Reduction operations, in general, are terminal operations which combine stream elements and return a summary result either as:
- A single value by using
reduce() , or it's special cases: min() , max() , count() , sum() , average() , summaryStatistics() .
- Or a collection by using
collect() or toArray() methods. These methods are categorize as mutable reduction because it collects desired result into a mutable object such as a Collection.
In this tutorial we are going to go through reduce() methods. We will explore collect() methods (mutable reduction) in the next tutorial.
Stream#reduce() methods
These methods can generally be described as fold operations. A fold operation uses a binary function (accumulator) whose first argument is the value returned from the last execution of same function and the second argument is the current stream element.

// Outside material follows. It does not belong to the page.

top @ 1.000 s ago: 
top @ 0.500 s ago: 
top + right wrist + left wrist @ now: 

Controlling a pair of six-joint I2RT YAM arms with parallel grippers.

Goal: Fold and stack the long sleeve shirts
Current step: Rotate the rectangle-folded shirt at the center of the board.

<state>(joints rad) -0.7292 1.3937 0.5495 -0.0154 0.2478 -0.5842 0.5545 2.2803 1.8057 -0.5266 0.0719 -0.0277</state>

(1) Optional<T> reduce(BinaryOperator<T> accumulator)
BinaryOperator is a special type (sub-interface) of BiFunction which takes two operands of the same type 'T' and returns a result of the same type T.
The reduce() method iteratively apply accumulator function on the current input element.
Assuming # represents the accumulator function and a, b, c, d and e are stream elements:
(a # b) # c # d # e
=> (s # c) # d # e [a # b = s]
=> (t # d) # e [s # c = t]
=> (u # e) [t # d = u]
=> z [u # e = z]
Note that all accumulations in this tutorial are not just restricted to sequential reduction, they can be performed in parallel too.
Other variants:
Class |
Method |
IntStream |
OptionalInt reduce(IntBinaryOperator op) |
LongStream |
OptionalLong reduce(LongBinaryOperator op) |
DoubleStream |
OptionalDouble reduce(DoubleBinaryOperator op) |
Example:
In this example we are finding the product of integers.
import java.util.stream.IntStream;
public class ReduceExample1 {
public static void main (String[] args) {
int i = IntStream.range(1, 6)
.reduce((a, b) -> a * b)
.orElse(-1);
System.out.println(i);
}
}
Output
120
(2) T reduce(T identity, BinaryOperator<T> accumulator)
This method has an extra 'identity' parameter.
- Identity is the initial value of reduction:
(identity # a) # b # c # d # e
........
- Identity is the default result of reduction if there are no elements in the stream. That's the reason, this version of reduce method doesn't return Optional because it would at least return the identity element.
public static void main (String[] args) {
int i = IntStream.empty()
.reduce(1, (a, b) -> a * b);
System.out.println(i);
}
Output
1
- The value of identity must be chosen per mathematical identity definition, i.e. for all x
identity # x = x
Ignoring this rule will result in unexpected outcomes. Other variants:
Class |
Method |
IntStream |
int reduce(int identity, IntBinaryOperator op) |
LongStream |
long reduce(long identity, LongBinaryOperator op) |
DoubleStream |
double reduce(double identity, DoubleBinaryOperator op) |
Examples: In this example we are using wrong value of identity purposely:
public static void main (String[] args) {
int i = IntStream.range(1, 6)
.parallel()
.reduce(10, (a, b) -> a * b);
System.out.println(i);
}
This will give following wrong output instead of 1200. That's because the identity is used multiple times with the different split parts (partitions) in the parallel stream . Please check out fork/join tutorial to know what split parts mean.
12000000
Using the correct value of identity '1' for multiplication:
public class ReduceExample2 {
public static void main (String[] args) {
int i = IntStream.range(1, 6)
.parallel()
.reduce(1, (a, b) -> a * b);
System.out.println(i);
}
}
120
(3)<U> U reduce(U identity,
BiFunction<U,? super T,U> accumulator,
BinaryOperator<U> combiner)
This method is a combination of map() and reduce() operations.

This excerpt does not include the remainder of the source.